Early altered directionality of resting brain network state transitions in the TgF344-AD rat model of Alzheimer's disease.

作者信息

De Waegenaere Sam, van den Berg Monica, Keliris Georgios A, Adhikari Mohit H, Verhoye Marleen

机构信息

Department of Biomedical Sciences, Bio-Imaging Lab, University of Antwerp, Antwerp, Belgium.
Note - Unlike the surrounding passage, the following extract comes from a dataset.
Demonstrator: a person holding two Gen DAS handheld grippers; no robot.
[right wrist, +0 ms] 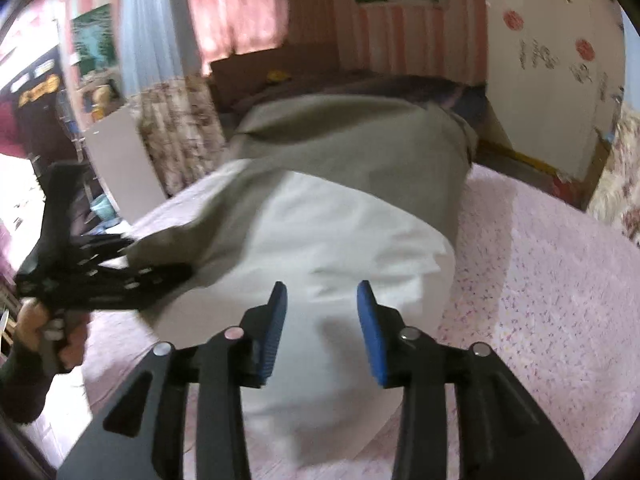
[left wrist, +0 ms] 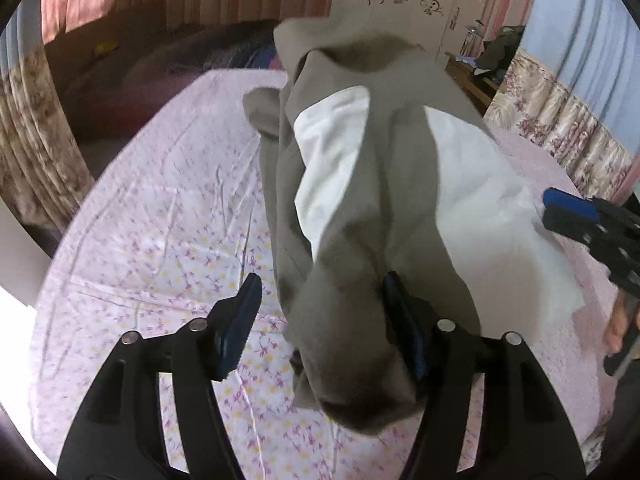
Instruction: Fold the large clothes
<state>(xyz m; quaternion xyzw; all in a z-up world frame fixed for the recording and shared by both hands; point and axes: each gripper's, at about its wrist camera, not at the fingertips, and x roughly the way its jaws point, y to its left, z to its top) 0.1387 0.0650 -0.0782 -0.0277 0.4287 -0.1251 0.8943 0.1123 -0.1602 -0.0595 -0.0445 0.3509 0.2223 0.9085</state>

μNEURO Research Centre of Excellence, University of Antwerp, Antwerp, Belgium.

出版信息

Front Hum Neurosci. 2024 Apr 5;18:1379923. doi: 10.3389/fnhum.2024.1379923. eCollection 2024.

Abstract

INTRODUCTION

Alzheimer's disease (AD) is a progressive neurodegenerative disease resulting in memory loss and cognitive decline. Synaptic dysfunction is an early hallmark of the disease whose effects on whole-brain functional architecture can be identified using resting-state functional MRI (rsfMRI). Insights into mechanisms of early, whole-brain network alterations can help our understanding of the functional impact of AD's pathophysiology.

METHODS

Here, we obtained rsfMRI data in the TgF344-AD rat model at the pre- and early-plaque stages. This model recapitulates the major pathological and behavioral hallmarks of AD. We used co-activation pattern (CAP) analysis to investigate if and how the dynamic organization of intrinsic brain functional networks states, undetectable by earlier methods, is altered at these early stages.

RESULTS

We identified and characterized six intrinsic brain states as CAPs, their spatial and temporal features, and the transitions between the different states. At the pre-plaque stage, the TgF344-AD rats showed reduced co-activation of hub regions in the CAPs corresponding to the default mode-like and lateral cortical network. Default mode-like network activity segregated into two distinct brain states, with one state characterized by high co-activation of the basal forebrain. This basal forebrain co-activation was reduced in TgF344-AD animals mainly at the pre-plaque stage. Brain state transition probabilities were altered at the pre-plaque stage between states involving the default mode-like network, lateral cortical network, and basal forebrain regions. Additionally, while the directionality preference in the network-state transitions observed in the wild-type animals at the pre-plaque stage had diminished at the early-plaque stage, TgF344-AD animals continued to show directionality preference at both stages.

DISCUSSION

Our study enhances the understanding of intrinsic brain state dynamics and how they are impacted at the early stages of AD, providing a nuanced characterization of the early, functional impact of the disease's neurodegenerative process.

摘要

引言

阿尔茨海默病(AD)是一种进行性神经退行性疾病,会导致记忆丧失和认知衰退。突触功能障碍是该疾病的早期标志,其对全脑功能结构的影响可通过静息态功能磁共振成像(rsfMRI)来识别。深入了解早期全脑网络改变的机制有助于我们理解AD病理生理学的功能影响。

方法

在此,我们在TgF344-AD大鼠模型的斑块前期和早期阶段获取了rsfMRI数据。该模型概括了AD的主要病理和行为特征。我们使用共激活模式(CAP)分析来研究内在脑功能网络状态的动态组织在这些早期阶段是否以及如何发生改变,而早期方法无法检测到这种改变。

结果

我们将六种内在脑状态识别并表征为CAPs,以及它们的空间和时间特征,以及不同状态之间的转换。在斑块前期,TgF344-AD大鼠在与默认模式样和外侧皮质网络相对应的CAPs中枢纽区域的共激活减少。默认模式样网络活动分离为两种不同的脑状态,其中一种状态的特征是基底前脑的高共激活。这种基底前脑共激活在TgF344-AD动物中主要在斑块前期减少。在涉及默认模式样网络、外侧皮质网络和基底前脑区域的状态之间,斑块前期的脑状态转换概率发生了改变。此外,虽然在斑块前期野生型动物中观察到的网络状态转换中的方向性偏好在斑块早期有所减弱,但TgF344-AD动物在两个阶段都继续表现出方向性偏好。

讨论

我们的研究增进了对内在脑状态动态变化以及它们在AD早期阶段如何受到影响的理解,为该疾病神经退行性过程的早期功能影响提供了细致入微的表征。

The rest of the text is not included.